Repeat exactly, and only, the lines of the entries below from the one with "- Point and" through the one with "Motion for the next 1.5", both ends included.

****************

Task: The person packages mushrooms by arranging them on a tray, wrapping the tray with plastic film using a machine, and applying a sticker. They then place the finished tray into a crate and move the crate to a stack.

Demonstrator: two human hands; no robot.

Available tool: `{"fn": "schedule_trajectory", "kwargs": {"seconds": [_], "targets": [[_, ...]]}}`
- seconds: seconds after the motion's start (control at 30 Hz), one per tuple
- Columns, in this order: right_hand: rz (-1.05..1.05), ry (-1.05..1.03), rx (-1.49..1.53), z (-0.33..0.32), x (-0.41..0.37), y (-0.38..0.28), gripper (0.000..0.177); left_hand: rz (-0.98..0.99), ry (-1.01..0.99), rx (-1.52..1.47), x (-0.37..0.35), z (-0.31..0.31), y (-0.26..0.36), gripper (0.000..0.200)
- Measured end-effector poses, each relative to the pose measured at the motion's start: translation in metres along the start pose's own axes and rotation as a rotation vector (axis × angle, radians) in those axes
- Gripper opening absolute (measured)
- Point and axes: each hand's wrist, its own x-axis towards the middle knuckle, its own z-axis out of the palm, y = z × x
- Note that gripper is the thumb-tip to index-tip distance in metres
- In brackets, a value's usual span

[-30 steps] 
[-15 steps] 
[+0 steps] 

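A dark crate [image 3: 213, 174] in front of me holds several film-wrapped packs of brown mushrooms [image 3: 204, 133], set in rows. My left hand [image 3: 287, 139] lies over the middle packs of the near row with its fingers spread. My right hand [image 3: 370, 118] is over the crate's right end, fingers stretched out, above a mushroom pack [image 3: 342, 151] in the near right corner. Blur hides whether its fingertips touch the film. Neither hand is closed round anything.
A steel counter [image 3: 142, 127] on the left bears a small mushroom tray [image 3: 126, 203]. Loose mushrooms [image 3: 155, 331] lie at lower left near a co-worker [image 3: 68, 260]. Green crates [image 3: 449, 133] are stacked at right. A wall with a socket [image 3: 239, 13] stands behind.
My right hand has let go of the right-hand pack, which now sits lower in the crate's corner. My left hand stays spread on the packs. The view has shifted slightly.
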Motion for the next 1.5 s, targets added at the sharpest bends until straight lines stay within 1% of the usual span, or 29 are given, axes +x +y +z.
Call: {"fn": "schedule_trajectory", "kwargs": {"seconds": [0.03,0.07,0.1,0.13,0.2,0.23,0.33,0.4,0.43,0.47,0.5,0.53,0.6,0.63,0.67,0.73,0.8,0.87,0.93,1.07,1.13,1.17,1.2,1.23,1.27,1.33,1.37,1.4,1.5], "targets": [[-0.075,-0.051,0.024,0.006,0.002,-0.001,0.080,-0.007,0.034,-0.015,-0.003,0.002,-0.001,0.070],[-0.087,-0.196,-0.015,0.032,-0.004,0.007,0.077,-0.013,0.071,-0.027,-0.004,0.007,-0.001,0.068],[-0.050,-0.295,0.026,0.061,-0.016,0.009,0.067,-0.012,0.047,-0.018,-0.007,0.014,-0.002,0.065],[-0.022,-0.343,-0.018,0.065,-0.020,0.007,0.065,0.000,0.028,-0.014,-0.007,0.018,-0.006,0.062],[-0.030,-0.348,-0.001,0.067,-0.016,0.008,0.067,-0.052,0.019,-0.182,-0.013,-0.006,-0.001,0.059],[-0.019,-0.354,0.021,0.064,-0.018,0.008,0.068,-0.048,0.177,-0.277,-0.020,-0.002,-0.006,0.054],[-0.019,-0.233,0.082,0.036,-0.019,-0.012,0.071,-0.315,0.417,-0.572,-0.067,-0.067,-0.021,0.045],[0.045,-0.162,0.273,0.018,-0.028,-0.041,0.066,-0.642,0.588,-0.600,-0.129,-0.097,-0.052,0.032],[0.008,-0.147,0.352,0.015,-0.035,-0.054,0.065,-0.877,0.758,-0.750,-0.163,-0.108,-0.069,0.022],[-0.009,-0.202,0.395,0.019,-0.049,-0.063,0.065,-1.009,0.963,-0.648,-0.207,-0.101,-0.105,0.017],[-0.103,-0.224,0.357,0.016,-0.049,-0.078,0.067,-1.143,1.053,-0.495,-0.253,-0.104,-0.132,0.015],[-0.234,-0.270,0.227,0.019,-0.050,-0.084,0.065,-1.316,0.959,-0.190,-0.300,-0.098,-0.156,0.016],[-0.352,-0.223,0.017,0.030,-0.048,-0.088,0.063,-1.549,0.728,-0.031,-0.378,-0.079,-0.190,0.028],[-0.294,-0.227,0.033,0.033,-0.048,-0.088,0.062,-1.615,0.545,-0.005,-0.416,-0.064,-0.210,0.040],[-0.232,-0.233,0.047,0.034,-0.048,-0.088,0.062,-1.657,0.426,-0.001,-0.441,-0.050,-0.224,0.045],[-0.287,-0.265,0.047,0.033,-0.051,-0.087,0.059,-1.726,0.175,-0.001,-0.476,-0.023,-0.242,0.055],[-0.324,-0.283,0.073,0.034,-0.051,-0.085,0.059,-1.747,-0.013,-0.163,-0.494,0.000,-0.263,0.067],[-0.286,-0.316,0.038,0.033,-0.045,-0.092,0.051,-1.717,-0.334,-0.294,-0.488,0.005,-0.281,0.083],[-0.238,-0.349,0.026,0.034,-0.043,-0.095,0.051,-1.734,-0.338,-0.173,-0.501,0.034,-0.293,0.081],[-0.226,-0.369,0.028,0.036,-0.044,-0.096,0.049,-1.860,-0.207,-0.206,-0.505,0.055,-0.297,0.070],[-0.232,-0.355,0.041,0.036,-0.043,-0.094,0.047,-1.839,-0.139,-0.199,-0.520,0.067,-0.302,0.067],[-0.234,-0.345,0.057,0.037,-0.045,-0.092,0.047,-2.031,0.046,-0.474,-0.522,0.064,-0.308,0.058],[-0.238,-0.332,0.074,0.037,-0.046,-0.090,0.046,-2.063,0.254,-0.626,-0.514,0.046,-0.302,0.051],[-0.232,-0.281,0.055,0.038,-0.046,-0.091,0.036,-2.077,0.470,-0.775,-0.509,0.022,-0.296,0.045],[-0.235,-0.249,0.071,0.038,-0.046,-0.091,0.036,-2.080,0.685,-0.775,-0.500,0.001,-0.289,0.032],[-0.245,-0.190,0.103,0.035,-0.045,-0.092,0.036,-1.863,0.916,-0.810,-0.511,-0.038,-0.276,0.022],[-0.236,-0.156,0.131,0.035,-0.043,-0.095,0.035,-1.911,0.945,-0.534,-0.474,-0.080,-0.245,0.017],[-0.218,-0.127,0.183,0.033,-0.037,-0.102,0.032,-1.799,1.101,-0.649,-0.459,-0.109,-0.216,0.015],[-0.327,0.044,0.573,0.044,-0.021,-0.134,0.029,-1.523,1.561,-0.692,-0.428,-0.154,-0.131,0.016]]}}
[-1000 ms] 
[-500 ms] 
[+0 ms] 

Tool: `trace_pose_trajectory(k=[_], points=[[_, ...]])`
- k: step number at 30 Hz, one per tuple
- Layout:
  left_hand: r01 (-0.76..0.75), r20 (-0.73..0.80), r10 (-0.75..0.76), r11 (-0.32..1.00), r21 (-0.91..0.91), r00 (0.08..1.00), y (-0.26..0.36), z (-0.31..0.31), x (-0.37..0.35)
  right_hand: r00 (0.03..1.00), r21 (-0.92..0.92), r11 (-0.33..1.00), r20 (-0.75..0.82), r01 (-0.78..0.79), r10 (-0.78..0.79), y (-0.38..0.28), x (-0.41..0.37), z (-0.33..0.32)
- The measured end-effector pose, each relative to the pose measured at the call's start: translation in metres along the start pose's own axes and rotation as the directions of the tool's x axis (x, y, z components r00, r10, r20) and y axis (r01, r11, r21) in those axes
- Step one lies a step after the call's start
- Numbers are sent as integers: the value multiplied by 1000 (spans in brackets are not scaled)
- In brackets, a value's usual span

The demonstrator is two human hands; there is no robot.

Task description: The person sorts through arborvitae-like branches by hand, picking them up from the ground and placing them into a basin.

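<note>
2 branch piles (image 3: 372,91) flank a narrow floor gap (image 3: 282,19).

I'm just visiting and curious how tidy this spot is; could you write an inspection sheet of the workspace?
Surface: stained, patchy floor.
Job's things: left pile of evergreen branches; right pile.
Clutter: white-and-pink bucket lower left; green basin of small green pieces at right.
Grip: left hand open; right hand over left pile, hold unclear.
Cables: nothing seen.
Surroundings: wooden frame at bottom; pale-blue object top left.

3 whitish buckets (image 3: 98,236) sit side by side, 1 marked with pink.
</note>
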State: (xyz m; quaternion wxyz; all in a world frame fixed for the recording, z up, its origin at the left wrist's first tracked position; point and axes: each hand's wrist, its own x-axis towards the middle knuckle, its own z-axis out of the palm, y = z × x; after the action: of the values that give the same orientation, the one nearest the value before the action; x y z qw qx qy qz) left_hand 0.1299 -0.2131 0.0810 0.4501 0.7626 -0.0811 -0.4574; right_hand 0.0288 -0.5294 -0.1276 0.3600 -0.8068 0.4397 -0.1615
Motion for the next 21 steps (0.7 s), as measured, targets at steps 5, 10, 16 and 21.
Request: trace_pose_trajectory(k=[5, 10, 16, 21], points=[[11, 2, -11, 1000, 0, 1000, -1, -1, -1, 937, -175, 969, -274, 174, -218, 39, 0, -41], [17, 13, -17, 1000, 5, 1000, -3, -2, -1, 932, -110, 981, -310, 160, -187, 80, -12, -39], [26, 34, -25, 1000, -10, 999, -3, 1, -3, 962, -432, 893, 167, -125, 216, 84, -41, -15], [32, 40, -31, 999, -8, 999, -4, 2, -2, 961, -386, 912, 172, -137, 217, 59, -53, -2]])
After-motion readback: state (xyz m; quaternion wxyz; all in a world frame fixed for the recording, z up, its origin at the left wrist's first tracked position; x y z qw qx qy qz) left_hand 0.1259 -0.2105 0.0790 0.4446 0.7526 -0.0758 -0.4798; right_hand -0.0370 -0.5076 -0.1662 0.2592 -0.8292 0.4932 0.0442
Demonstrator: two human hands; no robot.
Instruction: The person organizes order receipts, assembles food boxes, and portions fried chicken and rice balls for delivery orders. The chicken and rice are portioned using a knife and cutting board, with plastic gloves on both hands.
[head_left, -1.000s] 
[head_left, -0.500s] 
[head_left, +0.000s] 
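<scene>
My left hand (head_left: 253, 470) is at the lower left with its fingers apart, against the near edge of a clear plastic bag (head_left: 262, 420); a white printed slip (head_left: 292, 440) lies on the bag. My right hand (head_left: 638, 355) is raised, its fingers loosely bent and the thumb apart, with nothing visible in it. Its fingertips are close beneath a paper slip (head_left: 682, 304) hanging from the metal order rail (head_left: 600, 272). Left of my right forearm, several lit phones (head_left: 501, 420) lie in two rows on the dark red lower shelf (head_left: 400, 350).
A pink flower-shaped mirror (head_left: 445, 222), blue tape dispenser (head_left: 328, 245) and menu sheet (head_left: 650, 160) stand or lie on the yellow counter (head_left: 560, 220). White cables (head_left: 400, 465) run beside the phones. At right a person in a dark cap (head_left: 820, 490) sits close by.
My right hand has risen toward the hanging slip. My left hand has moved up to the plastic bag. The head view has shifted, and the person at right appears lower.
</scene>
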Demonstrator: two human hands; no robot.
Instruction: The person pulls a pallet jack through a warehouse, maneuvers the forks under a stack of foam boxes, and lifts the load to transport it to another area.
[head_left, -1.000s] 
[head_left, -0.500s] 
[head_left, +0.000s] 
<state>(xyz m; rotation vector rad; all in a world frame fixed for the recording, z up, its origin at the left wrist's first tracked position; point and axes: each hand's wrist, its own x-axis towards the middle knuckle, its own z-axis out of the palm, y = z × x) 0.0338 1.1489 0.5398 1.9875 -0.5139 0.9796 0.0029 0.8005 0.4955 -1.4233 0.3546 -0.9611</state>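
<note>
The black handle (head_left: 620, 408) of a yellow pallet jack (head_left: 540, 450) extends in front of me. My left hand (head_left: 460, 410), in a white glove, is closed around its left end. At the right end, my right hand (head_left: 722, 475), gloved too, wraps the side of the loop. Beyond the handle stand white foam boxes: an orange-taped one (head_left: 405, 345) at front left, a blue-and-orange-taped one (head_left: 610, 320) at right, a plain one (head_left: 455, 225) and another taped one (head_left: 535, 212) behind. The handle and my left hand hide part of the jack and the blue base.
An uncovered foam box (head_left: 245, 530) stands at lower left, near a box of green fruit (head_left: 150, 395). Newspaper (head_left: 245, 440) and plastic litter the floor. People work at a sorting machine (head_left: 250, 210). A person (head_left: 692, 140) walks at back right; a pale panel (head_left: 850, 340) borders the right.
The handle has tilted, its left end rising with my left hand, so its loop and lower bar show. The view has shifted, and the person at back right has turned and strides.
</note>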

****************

— Result for this task —
- Point and axes: each hand's wrist, its own x-axis towards the middle knuckle, its own z-axis out of the palm, y = z × x
- Note that gripper is the thumb-tip to index-tip distance in metres
- In brackets, a value's usual span

[-30 steps] 
[-15 steps] 
[+0 steps] 

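A dark crate [image 3: 213, 174] in front of me holds several film-wrapped packs of brown mushrooms [image 3: 204, 133], set in rows. My left hand [image 3: 287, 139] lies over the middle packs of the near row with its fingers spread. My right hand [image 3: 370, 118] is over the crate's right end, fingers stretched out, above a mushroom pack [image 3: 342, 151] in the near right corner. Blur hides whether its fingertips touch the film. Neither hand is closed round anything.
A steel counter [image 3: 142, 127] on the left bears a small mushroom tray [image 3: 126, 203]. Loose mushrooms [image 3: 155, 331] lie at lower left near a co-worker [image 3: 68, 260]. Green crates [image 3: 449, 133] are stacked at right. A wall with a socket [image 3: 239, 13] stands behind.
My right hand has let go of the right-hand pack, which now sits lower in the crate's corner. My left hand stays spread on the packs. The view has shifted slightly.
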Motion for the next 1.5 s, targets added at the sharpest bends until straight lines stay within 1% of the usual span, or 29 are given, axes +x +y +z.

A complete answer has now been given.